• Task to carry out
Examine the records and identify each line that includes the string "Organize". Copy those lines.
__________
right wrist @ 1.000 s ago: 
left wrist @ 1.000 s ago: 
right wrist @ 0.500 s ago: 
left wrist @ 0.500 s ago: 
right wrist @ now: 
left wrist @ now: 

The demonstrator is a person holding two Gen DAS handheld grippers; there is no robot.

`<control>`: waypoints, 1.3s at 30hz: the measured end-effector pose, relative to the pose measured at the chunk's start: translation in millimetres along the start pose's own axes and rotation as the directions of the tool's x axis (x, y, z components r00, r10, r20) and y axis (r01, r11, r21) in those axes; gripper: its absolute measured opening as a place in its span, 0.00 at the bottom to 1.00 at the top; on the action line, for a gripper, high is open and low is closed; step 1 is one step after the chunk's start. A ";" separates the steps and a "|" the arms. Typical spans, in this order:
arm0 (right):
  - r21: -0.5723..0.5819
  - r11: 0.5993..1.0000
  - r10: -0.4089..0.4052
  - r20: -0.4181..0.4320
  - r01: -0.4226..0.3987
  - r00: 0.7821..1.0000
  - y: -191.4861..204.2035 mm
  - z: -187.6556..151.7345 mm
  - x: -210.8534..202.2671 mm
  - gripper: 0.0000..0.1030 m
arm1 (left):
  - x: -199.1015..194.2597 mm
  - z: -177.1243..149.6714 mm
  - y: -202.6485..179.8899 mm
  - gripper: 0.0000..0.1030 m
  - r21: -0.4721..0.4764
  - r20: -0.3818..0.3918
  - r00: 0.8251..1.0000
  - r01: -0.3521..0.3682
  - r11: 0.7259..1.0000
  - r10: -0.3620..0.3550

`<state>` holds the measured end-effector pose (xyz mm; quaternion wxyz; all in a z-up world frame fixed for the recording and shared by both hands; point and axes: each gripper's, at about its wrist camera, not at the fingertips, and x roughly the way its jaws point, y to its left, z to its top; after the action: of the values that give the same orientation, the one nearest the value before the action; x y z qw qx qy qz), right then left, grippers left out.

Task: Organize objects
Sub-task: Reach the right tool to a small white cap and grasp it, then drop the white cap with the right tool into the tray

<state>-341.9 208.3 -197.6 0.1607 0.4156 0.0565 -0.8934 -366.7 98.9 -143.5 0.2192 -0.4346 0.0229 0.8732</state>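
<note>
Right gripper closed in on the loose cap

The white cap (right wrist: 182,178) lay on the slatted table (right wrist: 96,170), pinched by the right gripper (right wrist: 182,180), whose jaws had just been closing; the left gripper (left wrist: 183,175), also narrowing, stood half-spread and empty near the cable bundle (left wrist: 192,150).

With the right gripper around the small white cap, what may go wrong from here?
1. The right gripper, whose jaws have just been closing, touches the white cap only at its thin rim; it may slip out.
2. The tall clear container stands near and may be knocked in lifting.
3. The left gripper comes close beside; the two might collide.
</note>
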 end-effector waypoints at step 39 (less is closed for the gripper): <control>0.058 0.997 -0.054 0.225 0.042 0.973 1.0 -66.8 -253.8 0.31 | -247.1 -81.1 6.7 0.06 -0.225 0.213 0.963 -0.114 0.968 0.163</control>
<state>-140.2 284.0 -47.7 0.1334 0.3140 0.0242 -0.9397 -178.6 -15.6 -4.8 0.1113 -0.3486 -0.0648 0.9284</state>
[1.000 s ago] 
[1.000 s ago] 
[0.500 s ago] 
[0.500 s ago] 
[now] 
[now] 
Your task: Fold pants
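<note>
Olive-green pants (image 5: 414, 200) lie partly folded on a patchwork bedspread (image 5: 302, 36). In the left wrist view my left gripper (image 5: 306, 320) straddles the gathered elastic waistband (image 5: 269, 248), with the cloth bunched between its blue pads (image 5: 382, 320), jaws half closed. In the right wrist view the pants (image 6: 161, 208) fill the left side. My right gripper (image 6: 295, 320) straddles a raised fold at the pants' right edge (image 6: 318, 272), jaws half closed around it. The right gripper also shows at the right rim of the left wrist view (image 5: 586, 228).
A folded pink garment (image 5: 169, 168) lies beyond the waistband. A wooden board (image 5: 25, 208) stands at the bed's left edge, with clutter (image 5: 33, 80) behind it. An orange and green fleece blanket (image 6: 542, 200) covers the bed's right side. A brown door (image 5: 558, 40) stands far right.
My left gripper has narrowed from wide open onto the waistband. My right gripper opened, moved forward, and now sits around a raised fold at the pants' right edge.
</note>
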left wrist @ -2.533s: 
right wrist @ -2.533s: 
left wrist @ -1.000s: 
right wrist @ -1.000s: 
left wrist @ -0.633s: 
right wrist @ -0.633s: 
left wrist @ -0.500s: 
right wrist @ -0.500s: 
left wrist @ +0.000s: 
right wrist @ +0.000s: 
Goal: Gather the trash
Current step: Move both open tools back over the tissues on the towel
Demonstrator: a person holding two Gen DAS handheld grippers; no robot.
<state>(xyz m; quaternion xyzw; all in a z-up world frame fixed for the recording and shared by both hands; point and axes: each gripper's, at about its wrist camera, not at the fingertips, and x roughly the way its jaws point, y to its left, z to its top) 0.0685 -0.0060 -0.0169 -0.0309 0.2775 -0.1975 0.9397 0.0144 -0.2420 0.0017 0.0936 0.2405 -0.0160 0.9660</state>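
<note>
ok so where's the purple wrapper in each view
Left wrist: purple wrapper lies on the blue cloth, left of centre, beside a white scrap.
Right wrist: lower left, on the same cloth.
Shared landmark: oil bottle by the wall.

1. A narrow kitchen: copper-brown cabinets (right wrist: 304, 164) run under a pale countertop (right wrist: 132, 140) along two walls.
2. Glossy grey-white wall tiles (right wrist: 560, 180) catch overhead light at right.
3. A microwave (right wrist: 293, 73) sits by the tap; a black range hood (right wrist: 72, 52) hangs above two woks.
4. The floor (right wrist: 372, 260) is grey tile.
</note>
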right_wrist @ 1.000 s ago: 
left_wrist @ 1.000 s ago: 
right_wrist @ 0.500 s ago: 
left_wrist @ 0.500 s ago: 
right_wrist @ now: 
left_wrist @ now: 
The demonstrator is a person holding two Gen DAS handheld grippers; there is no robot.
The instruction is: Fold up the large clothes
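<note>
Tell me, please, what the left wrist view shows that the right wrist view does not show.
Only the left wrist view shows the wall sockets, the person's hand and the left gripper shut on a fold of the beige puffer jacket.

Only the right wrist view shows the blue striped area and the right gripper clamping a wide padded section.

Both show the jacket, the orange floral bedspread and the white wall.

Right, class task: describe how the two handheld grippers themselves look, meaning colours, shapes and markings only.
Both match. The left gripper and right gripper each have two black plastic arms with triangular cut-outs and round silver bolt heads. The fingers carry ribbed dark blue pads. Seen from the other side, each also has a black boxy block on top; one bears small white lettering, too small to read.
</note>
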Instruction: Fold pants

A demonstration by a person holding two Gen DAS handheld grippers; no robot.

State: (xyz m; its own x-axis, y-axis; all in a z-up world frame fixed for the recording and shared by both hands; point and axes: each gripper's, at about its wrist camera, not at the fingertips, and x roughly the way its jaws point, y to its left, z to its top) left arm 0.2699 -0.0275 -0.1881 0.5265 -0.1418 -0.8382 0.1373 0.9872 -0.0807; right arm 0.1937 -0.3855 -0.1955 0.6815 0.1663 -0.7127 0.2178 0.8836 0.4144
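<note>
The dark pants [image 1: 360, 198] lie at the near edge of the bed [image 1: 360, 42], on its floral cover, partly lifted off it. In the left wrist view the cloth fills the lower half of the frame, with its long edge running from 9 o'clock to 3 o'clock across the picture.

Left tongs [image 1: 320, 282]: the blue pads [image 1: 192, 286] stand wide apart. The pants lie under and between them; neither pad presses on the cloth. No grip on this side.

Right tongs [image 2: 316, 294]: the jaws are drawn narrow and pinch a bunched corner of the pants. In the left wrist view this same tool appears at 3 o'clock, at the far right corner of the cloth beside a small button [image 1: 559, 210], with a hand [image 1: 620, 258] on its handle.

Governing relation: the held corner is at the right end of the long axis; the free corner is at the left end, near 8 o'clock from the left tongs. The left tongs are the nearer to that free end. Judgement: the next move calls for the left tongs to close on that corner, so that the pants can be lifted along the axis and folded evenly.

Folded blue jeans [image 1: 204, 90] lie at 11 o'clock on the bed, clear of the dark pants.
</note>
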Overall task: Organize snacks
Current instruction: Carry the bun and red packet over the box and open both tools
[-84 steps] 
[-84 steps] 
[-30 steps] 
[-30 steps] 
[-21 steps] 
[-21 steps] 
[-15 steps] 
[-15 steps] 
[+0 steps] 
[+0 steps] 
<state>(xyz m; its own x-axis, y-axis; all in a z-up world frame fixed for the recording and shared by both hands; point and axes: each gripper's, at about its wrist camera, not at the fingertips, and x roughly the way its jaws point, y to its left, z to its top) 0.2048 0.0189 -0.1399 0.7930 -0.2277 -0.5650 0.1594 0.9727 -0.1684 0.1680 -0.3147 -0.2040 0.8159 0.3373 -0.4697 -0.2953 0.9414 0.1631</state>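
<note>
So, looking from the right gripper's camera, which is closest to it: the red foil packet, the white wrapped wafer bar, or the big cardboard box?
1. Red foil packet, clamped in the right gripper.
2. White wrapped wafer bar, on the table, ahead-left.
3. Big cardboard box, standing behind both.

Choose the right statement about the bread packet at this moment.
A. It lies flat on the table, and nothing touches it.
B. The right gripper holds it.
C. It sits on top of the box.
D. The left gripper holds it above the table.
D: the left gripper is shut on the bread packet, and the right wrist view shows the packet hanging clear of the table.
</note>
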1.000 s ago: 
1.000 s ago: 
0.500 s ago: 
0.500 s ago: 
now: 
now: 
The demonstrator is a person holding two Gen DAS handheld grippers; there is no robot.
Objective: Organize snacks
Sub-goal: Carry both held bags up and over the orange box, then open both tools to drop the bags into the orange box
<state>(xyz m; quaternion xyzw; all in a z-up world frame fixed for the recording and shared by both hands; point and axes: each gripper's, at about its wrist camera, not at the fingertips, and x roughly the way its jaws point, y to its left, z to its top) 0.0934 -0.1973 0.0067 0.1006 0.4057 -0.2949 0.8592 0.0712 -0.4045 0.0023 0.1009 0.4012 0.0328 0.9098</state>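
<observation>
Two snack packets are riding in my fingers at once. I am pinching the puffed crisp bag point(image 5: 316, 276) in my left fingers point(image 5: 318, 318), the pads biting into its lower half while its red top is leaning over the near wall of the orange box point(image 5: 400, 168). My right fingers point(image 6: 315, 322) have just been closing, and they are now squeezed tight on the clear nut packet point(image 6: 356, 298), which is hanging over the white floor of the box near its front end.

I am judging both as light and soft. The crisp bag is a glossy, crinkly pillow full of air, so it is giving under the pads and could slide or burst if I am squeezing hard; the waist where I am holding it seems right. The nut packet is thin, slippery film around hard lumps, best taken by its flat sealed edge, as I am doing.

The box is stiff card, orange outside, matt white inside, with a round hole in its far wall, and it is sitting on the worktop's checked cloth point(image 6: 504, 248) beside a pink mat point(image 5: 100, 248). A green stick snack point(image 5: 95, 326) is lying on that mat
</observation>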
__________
• Solution for this problem
Task: Organize objects
Overall task: Organize snacks
Objective: Organize snacks

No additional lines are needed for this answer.